When the Velvet Underground played multiple shows at LaCave in Cleveland, Lakewood teenager Jamie Klimek was always there, upfront, sometimes with a cassette recorder. When he returned to class at Lakewood High School, he found a few other student freaks, Craig Bell, and Micheal Weldon, and sometime around 1971-2, they decided to form a band.
Initially the band included Klimek on guitar, Bell on bass, Weldon on drums, and Clevelander Jim Crook (another LaCave parton) on guitar. The band, named Mirrors (not 'the' Mirrors, just Mirrors), had a unique collection of influences - along with the VU, they were fans of Syd Barrett and early Pink Floyd...and the Troggs.
The band didn't play out that much in the beginning, they mostly worked on their own songs. In 1972 Bell left to join the Army, and his place was taken by Paul Marotta, another Lakewood resident, until Jim Jones joined and Marotta moved to keyboards.
The band got a fairly steady gig at the Clockwork Orange on Payne Ave near Cleveland State. They started to make some studio recordings. Somewhere in 1973-4 Marotta moved to Columbus and the band played some gigs down there. They also did more recordings at Owl.
In 1974 Bell returned and Jones left. Mirrors were starting to get some local following, including notable names in the Cleveland proto-punk scene like Peter Laughner. Laughner recruited Bell away to join the remade Rocket From The Tombs, and Jim Jones returned to play bass.
Around 1975 Mirrors decided to call it a day. Klimek, Jones, and Marotta formed the Styrenes, while Michael Weldon found his way to New York City where he started the long lived and highly regarded Psychotronic Magazine.

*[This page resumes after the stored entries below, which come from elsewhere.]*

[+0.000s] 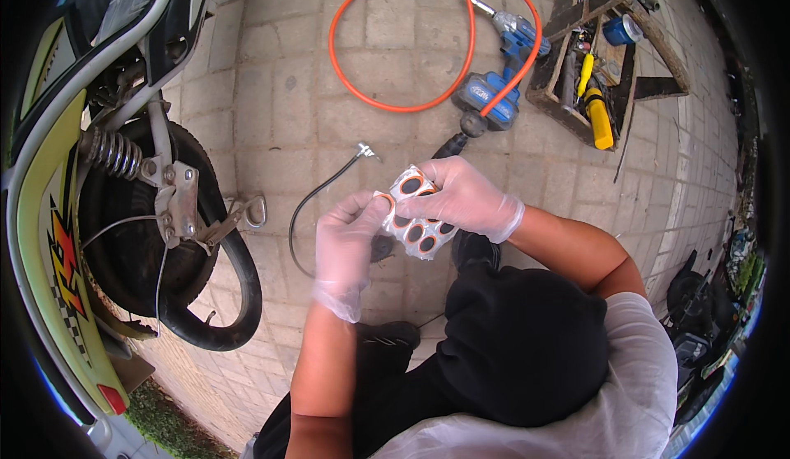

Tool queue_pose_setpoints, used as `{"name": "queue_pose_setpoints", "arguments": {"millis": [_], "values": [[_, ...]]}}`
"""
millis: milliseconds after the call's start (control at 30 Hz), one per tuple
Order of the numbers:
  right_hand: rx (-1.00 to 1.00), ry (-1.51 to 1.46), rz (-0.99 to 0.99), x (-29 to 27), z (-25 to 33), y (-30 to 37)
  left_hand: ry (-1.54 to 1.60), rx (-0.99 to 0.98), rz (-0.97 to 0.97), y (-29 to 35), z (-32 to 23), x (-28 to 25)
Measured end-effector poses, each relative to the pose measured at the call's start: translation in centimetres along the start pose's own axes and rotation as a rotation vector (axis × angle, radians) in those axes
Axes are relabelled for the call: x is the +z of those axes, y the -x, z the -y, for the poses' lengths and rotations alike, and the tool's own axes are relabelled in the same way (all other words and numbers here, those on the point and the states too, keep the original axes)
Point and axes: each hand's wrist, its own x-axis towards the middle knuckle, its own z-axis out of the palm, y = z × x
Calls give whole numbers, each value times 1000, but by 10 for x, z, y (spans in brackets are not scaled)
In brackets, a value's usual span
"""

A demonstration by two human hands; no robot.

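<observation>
Both my hands wear clear plastic gloves and meet over the pavement in front of me. A sheet of tyre patches, black ovals with orange rims, is gripped by my right hand between thumb and fingers. My left hand pinches a single orange-rimmed patch at the sheet's left edge; whether it is separate from the sheet I cannot tell. To my left, a black inner tube hangs partly out of the tyre of a motorcycle wheel.
The yellow-green motorcycle stands along the left. Ahead lie a looped orange hose, a blue cordless power tool and a thin black hose with a metal end. At the far right sits a wooden toolbox holding a yellow bottle.
</observation>
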Motion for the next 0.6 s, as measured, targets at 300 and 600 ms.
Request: {"name": "queue_pose_setpoints", "arguments": {"millis": [300, 600], "values": [[75, -343, 19, 1, -18, -11, 227, 268, -96, -7, 23, 8], [-432, -383, -661, -106, -8, 50, 373, 259, -150, -24, 4, -23]]}}
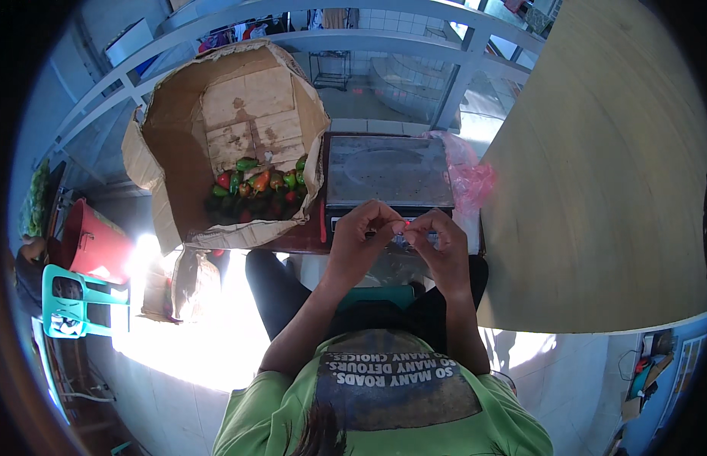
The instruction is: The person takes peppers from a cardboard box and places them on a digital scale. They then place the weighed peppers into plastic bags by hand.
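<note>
Both hands meet in front of a flat metal weighing scale (391, 169), fingertips almost touching. The fingers of my left hand (366, 234) are pinched together. So are those of my right hand (442, 245). A tiny red spot shows between the fingertips; whether it is a held thing or the scale's lit display behind, I cannot make out. To the left stands a large open cardboard box (175, 152) with green, red and orange peppers (260, 181) heaped at its near side. A crumpled pink plastic bag (467, 178) lies against the scale's right side.
A large curved wooden panel (604, 167) rises close on the right. Beyond the table runs a metal railing (384, 38). At the left are a red bin (101, 243), a turquoise plastic chair (64, 300) and a smaller cardboard box (157, 292) on the floor.
</note>
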Tool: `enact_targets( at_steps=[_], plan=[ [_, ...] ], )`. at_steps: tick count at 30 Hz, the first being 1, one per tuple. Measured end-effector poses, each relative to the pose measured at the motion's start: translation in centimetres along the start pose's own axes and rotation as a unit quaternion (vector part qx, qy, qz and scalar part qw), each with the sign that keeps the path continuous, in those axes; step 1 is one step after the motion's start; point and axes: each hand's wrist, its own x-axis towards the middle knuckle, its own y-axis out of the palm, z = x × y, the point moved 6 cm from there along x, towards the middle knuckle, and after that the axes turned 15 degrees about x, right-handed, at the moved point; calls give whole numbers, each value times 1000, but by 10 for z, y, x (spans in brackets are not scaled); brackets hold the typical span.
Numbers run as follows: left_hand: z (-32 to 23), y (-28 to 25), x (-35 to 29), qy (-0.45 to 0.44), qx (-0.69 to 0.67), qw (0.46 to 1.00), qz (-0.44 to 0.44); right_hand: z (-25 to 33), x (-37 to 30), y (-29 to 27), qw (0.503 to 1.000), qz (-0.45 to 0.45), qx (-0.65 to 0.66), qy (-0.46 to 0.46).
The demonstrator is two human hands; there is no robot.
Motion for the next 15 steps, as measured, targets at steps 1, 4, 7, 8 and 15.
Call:
enact_targets(
  at_steps=[1,4,7,8,15],
  plan=[
    [-1,-2,0,3,20,1000,-17,-2,1,0,1000,7,-6,10],
    [11,-8,5,-14,34,999,-1,-6,0,-4,998,13,2,64],
    [16,-6,8,-17,14,1000,22,-6,0,-4,996,13,1,93],
    [16,-6,8,-17,14,1000,22,-4,-1,-4,997,12,-10,81],
    [-4,-3,6,17,-61,998,24,0,0,-1,999,-1,-12,48]
  ],
)
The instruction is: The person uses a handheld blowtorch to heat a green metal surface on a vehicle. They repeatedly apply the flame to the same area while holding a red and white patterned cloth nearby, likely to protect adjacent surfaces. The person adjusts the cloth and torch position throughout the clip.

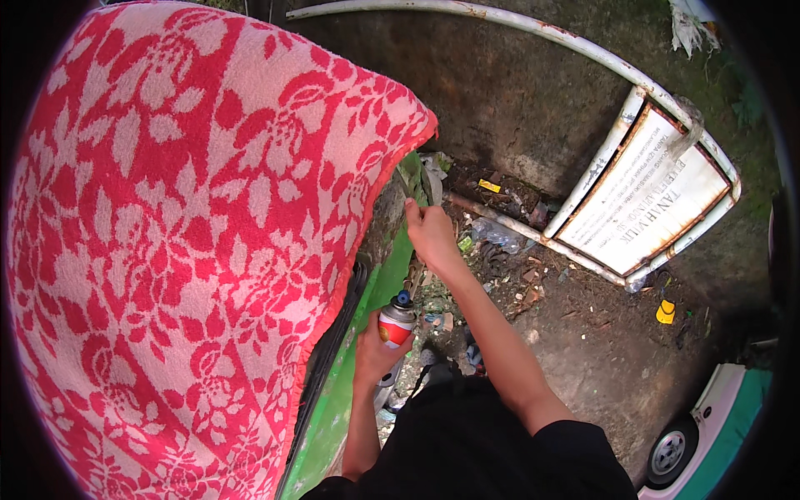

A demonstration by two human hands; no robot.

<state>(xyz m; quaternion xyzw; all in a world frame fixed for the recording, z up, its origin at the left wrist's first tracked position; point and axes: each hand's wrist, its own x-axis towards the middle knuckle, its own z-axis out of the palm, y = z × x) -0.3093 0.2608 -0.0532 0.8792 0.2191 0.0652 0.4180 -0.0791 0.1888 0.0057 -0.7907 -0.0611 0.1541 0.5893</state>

In 1986 Mirrors reunited to record an album, and in 2013-4 they reunited again (all members except for Weldon and the deceased Jim Jones) for some shows in Cleveland
The band only issued one 45, actually a year or so after they disbanded, on Hearthen. In recent years the unreleased recordings have been issued a couple different times, and they are amazing!